Task to complete:
The response must contain every line from the records below that has "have".

Data:
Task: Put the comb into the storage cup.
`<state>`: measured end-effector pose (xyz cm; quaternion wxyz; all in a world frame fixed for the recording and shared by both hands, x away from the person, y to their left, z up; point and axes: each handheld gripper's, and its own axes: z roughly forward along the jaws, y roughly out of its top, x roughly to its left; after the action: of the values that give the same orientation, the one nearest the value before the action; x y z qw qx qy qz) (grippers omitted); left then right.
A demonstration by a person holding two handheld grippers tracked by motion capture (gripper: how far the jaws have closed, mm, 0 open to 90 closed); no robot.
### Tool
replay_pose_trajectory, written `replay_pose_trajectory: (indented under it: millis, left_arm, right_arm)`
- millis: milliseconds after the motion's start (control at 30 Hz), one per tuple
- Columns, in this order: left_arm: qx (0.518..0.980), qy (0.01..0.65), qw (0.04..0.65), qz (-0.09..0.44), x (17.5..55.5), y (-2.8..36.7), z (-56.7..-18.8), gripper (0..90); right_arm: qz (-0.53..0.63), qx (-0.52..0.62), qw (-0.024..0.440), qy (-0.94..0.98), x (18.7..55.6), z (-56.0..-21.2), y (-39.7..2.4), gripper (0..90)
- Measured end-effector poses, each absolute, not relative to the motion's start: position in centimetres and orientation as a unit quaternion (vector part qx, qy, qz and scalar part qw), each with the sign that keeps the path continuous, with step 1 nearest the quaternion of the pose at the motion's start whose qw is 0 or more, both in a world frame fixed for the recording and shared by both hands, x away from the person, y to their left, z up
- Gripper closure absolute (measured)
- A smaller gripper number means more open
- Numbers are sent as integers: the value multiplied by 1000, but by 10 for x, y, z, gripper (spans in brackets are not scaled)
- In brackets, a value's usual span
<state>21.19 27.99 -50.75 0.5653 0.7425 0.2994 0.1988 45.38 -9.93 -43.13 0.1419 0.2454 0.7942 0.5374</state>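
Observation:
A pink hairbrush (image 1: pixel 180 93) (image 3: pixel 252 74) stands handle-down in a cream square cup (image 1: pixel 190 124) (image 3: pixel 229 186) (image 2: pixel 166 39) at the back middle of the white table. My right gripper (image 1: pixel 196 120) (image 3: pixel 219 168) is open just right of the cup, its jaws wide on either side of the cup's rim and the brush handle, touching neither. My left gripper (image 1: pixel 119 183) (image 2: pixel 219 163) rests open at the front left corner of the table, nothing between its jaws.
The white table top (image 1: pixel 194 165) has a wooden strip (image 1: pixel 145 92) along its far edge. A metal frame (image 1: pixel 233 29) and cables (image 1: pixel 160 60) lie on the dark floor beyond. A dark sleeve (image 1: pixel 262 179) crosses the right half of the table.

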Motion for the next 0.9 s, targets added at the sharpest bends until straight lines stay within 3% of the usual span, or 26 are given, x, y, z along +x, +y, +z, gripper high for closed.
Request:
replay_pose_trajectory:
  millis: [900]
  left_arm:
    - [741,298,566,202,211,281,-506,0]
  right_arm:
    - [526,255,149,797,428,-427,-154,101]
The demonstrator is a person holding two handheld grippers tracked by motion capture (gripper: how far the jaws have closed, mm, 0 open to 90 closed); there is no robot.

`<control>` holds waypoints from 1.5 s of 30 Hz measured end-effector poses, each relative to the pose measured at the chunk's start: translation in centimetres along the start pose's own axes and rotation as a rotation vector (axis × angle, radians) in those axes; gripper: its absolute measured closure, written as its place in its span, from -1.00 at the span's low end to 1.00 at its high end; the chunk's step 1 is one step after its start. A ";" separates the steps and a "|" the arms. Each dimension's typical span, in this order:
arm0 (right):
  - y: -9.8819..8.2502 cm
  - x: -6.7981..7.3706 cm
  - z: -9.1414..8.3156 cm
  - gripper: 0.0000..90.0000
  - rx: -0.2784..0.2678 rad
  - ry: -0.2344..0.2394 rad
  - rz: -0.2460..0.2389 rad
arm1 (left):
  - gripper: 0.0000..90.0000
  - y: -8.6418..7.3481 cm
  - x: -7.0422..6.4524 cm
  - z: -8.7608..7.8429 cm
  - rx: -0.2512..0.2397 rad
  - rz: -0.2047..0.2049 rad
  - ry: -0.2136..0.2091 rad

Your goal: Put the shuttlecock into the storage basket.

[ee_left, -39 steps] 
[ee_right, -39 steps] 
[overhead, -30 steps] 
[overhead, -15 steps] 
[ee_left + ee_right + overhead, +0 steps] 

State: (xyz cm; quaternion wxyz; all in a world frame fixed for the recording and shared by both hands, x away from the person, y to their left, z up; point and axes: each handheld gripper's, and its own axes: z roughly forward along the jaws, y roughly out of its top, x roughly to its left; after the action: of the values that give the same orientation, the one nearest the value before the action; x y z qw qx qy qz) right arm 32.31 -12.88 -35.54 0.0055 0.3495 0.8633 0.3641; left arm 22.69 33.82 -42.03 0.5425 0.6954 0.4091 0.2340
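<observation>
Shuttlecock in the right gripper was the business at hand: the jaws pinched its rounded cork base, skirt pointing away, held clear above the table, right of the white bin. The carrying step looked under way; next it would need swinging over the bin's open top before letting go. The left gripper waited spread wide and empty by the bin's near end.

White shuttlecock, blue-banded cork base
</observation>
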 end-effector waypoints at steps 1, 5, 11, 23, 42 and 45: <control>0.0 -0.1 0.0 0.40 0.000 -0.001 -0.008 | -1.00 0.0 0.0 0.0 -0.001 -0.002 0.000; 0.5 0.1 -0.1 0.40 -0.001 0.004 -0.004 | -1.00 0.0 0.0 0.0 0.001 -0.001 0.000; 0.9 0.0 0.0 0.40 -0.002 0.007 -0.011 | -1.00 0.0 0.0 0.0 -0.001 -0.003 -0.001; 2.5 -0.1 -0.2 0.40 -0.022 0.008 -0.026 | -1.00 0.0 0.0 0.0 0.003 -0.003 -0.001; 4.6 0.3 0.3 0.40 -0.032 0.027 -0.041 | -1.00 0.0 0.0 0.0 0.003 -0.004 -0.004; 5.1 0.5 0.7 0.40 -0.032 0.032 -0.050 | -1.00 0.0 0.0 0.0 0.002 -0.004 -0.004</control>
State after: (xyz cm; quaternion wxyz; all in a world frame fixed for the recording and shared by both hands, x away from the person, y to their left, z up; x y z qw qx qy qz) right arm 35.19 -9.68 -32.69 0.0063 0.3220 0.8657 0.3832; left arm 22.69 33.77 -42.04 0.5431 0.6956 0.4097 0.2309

Exercise solution:
A demonstration by a person holding two handheld grippers tracked by motion capture (gripper: how far the jaws have closed, mm, 0 open to 90 closed); no robot.
The demonstrator is a person holding two handheld grippers tracked by motion capture (gripper: how far the jaws have closed, mm, 0 open to 90 closed); there is no robot.

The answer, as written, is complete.